Kamis, 13 Desember 2018

HARI INI.......


Pagi ini,  rasanya lega banget, setelah sekian lama berkutat pada tugas yang sepertinya tak ada ujung, akhirnya semua selesai juga. Tak peduli bahwa esok akan bertemu dengan tugas-tugas baru, yang jelas pagi ini  pengen istirahat sejenak. Merasakan betapa beban itu sepertinya sirna, merasakan  begitu nyamannya ketika membuka hp membaca berita-berita ringan yang menyenangkan, makan pagi tanpa terburu-buru, menikmati setiap helaan udara yang berhembus memasuki rongga-rongga dada kita.

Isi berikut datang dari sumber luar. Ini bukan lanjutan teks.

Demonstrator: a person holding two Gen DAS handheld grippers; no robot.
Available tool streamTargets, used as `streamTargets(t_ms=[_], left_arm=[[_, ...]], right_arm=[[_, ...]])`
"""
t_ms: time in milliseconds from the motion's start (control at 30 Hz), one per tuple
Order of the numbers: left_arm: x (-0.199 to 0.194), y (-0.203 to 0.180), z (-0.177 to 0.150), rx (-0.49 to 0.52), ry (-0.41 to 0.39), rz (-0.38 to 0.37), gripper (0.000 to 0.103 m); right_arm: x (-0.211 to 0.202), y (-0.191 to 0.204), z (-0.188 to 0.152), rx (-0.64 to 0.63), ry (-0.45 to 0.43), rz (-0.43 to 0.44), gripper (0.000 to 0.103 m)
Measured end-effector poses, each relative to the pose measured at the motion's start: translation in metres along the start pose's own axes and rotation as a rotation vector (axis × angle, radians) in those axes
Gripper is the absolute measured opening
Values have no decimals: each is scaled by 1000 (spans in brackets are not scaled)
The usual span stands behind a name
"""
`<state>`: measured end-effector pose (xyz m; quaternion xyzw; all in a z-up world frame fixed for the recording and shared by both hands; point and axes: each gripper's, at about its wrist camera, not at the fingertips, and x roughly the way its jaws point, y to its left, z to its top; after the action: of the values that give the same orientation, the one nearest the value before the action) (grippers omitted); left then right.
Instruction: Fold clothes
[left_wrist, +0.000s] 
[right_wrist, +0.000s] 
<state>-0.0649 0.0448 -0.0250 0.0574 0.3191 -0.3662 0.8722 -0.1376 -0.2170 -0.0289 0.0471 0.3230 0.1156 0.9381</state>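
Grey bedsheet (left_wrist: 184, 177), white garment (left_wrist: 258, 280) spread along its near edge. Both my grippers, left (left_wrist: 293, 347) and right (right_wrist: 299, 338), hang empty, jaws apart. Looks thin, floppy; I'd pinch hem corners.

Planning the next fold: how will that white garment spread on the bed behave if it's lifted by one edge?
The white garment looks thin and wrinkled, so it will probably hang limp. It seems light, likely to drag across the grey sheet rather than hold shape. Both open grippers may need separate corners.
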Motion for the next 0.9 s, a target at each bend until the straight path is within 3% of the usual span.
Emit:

Dan rasa ini,  hanya bisa dirasakan oleh orang-orang yang memang benar-benar mengisi hidupnya dengan berkarya, entah itu karya berupa belajar ataupun bekerja.  Kecil  atau besar karya kita tak masalah, yang penting ketika itu sesuai atau bahkan melampau target kita, woow....rasanya akan sangat luar biasa.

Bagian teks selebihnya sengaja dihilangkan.